• **Work task**
The exercise asks you to copy every line below in which "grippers" appears.

• **Given entries**
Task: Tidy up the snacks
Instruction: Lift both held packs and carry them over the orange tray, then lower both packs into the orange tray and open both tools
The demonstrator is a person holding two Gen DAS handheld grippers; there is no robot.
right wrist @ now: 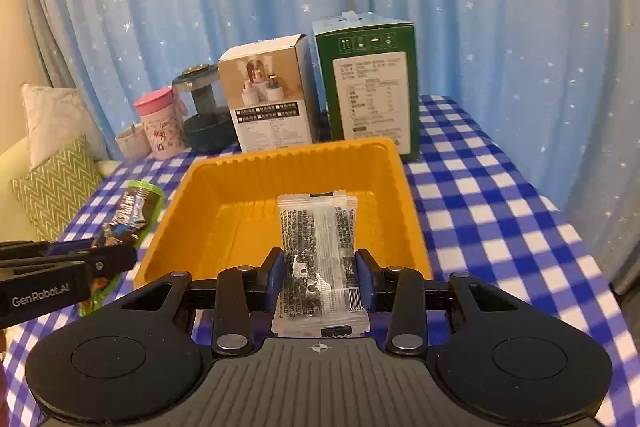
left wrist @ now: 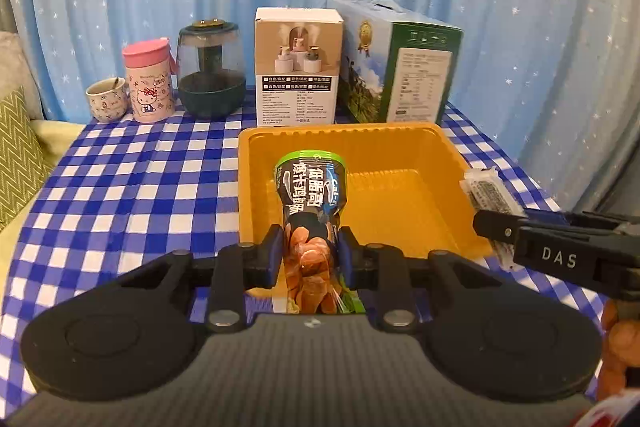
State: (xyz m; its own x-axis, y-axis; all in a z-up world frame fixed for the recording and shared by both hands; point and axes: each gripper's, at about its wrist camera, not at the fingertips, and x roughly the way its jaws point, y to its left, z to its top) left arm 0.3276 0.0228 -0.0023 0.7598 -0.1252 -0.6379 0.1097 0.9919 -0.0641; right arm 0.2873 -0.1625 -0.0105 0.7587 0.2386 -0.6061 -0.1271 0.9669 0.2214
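Observation:
My left gripper (left wrist: 309, 251) is shut on a green-topped dark snack packet (left wrist: 310, 195) printed with orange food; the packet sticks out over the near left part of the yellow tray (left wrist: 400, 135). My right gripper (right wrist: 320, 273) is shut on a clear packet of dark seeds (right wrist: 318, 239), held over the near rim of the yellow tray (right wrist: 288, 155). In the left wrist view the right gripper (left wrist: 492, 225) shows at the right edge with the clear packet (left wrist: 486, 193). In the right wrist view the left gripper (right wrist: 128, 253) shows at the left with the dark packet (right wrist: 130, 213).
A blue-and-white checked cloth (left wrist: 132, 187) covers the table. Along the back stand a small cup (left wrist: 106, 99), a pink-lidded mug (left wrist: 148, 83), a dark glass humidifier (left wrist: 210, 71), a white box (left wrist: 298, 67) and a green carton (left wrist: 404, 63). A starred blue curtain hangs behind; cushions (right wrist: 60, 183) lie at the left.

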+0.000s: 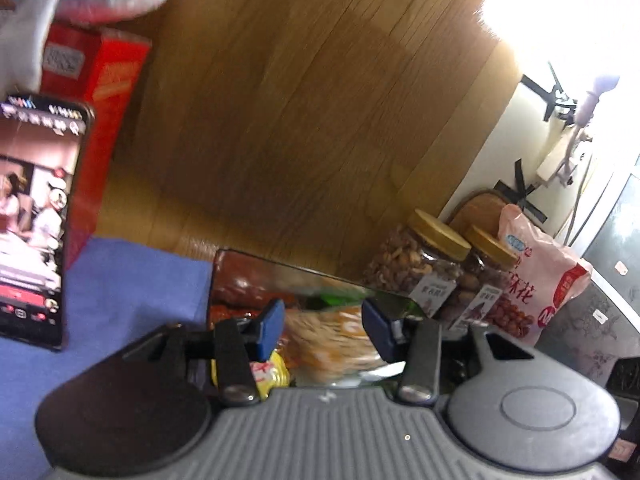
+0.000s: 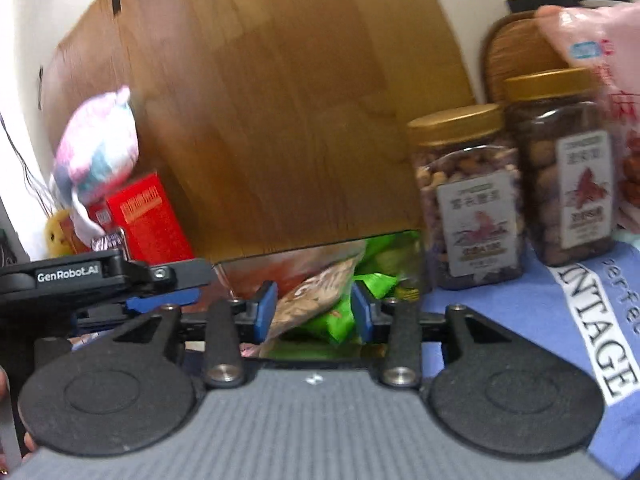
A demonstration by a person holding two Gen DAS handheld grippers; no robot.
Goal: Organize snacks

• **Answer**
The demonstrator is a person holding two Gen DAS handheld grippers; there is no robot.
A demonstration by a person holding two Gen DAS handheld grippers; no robot.

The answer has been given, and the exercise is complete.